Dataset excerpt: Begin

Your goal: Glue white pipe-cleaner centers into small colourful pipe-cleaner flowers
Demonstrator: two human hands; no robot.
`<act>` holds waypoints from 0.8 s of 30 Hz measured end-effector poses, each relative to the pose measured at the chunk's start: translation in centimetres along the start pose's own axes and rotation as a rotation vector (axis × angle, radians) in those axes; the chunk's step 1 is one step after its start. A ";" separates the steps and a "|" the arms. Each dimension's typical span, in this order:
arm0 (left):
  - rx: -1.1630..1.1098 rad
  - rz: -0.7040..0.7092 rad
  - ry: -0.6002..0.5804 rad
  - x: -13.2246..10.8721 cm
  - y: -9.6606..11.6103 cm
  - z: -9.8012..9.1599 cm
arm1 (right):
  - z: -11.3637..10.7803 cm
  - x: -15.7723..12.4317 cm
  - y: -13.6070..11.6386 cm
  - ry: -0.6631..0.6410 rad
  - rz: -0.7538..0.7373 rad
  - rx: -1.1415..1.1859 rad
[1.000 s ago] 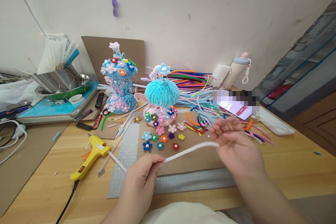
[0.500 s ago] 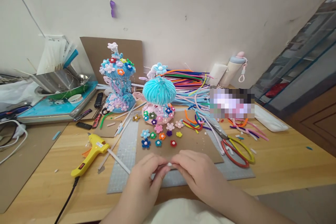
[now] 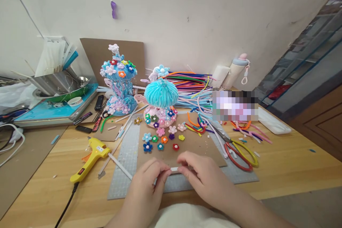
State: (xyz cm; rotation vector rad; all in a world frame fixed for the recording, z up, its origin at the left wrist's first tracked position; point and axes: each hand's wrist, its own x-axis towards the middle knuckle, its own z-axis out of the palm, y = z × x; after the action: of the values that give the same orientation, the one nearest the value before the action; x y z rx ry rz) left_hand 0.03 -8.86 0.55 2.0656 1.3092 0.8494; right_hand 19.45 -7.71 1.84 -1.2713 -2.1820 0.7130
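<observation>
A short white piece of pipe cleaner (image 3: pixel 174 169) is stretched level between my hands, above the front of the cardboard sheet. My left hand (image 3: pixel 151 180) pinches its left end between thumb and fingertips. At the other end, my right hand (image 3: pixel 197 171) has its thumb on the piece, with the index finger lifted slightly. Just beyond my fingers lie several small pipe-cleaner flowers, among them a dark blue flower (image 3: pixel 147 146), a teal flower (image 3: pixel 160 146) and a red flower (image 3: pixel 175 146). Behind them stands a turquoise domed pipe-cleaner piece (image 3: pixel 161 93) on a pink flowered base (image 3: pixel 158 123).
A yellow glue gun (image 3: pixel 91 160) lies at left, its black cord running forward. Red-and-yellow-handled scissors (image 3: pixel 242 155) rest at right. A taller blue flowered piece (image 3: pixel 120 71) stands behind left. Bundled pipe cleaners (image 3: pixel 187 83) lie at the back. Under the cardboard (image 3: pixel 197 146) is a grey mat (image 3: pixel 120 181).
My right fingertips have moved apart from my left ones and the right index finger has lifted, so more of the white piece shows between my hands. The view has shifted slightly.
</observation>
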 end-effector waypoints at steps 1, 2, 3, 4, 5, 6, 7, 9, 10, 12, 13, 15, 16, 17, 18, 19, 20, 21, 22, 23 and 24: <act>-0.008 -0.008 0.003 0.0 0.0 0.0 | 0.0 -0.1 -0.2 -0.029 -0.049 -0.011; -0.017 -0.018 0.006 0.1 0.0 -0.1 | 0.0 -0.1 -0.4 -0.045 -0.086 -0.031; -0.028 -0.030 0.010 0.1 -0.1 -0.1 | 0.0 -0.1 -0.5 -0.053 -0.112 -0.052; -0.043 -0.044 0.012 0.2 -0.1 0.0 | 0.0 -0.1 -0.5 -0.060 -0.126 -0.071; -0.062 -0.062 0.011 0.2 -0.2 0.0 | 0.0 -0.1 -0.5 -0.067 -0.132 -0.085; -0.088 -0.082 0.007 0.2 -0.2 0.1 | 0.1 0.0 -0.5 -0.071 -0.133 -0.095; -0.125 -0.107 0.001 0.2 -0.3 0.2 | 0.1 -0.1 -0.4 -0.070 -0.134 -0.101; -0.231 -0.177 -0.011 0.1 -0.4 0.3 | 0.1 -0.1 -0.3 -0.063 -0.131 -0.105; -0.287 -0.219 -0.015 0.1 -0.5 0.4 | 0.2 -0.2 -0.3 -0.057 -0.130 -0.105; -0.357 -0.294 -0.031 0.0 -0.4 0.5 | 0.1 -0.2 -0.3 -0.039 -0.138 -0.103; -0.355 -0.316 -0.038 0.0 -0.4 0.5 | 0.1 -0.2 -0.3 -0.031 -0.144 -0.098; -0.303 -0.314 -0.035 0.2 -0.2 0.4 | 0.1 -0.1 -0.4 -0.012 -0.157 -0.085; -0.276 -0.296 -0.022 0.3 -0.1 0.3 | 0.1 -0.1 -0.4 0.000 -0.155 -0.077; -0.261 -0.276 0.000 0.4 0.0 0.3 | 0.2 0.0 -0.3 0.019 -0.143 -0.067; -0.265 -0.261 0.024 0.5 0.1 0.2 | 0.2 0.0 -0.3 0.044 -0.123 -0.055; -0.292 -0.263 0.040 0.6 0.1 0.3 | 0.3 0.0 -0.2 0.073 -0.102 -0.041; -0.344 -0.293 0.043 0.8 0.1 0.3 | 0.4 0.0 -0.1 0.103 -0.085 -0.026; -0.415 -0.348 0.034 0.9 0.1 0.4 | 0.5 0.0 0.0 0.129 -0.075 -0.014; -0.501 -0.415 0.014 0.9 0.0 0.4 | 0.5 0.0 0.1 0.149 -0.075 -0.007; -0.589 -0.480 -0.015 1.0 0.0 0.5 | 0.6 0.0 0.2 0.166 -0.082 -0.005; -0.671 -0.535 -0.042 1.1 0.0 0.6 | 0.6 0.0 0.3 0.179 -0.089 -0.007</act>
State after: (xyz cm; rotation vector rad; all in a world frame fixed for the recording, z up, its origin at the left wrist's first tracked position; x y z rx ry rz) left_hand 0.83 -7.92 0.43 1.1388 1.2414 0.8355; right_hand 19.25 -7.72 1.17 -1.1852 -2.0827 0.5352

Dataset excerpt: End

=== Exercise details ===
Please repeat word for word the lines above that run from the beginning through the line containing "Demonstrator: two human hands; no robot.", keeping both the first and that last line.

=== Completed exercise ===
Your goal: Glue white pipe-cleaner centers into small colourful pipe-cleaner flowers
Demonstrator: two human hands; no robot.

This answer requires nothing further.